Start at the first line of the material below and retype each line through the one containing "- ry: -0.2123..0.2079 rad", exactly.

++++++++++

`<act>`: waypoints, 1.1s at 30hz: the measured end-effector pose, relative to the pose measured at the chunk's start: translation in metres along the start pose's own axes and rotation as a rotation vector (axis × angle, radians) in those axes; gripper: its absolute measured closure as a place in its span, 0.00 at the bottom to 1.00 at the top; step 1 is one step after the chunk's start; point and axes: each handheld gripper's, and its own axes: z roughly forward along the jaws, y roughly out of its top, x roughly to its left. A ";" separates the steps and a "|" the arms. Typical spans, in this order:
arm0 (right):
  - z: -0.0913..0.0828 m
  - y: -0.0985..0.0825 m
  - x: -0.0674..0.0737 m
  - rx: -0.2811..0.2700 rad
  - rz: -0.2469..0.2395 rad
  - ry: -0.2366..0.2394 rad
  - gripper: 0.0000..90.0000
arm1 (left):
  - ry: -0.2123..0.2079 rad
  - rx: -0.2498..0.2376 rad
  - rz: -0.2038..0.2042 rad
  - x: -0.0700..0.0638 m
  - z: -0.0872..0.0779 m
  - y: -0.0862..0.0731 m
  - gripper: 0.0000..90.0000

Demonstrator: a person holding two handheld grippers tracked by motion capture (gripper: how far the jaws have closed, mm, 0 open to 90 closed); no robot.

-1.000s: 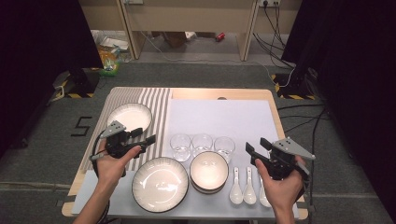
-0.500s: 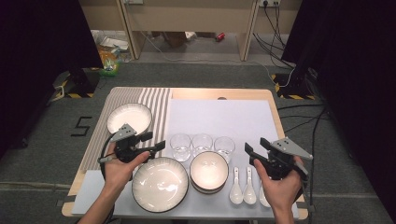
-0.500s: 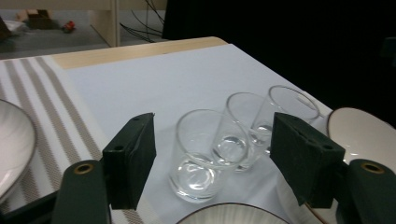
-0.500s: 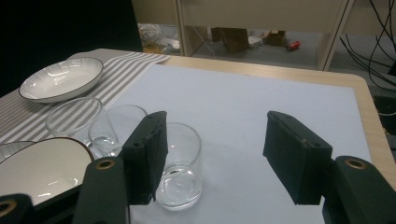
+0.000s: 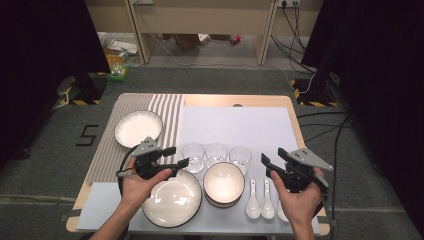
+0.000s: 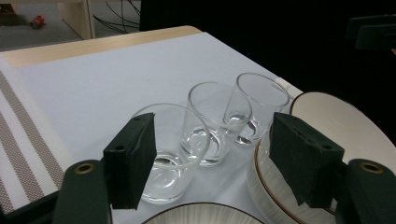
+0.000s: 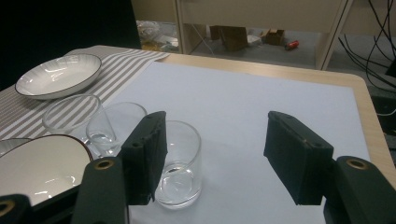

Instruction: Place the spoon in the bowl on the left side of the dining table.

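Left gripper [image 5: 174,157] hangs with jaws spread, aimed at the nearest glass [image 5: 193,157] of three near the table's front edge; right gripper [image 5: 270,165] waits open beside the spoons [image 5: 260,200].

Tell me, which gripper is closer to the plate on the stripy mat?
Left. The left gripper hangs just in front of the plate and a little to its right; the right gripper is far off, across the three glasses.

Both tongs [image 5: 176,156] [image 5: 267,166] agape, empty
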 end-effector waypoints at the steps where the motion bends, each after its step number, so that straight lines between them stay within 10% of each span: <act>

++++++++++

■ Task answer
`<act>`: waypoints, 1.1s at 30hz: the measured end-effector pose, relative to the pose measured at the chunk's start: translation in metres along the start pose's own axes and rotation as a rotation vector (axis × angle, radians) in those axes; gripper: its absolute measured closure as a place in its span, 0.00 at the bottom to 1.00 at the top; step 1 is one step after the chunk's start; point and axes: each handheld gripper's, and its own axes: z roughly forward along the jaws, y roughly out of its top, x roughly to its left. A ";" separates the steps and a "|" the arms. Typical spans, in this order:
arm0 (right):
  - z: -0.0913..0.0828 m
  - y: -0.0985..0.0825 m
  - x: -0.0674..0.0737 m
  - rx: -0.2811..0.2700 rad
  - rz: -0.2469..0.2395 rad
  - ry: -0.2366..0.2394 rad
  - gripper: 0.0000..90.0000
arm1 (left):
  - ry: -0.2123..0.2079 rad

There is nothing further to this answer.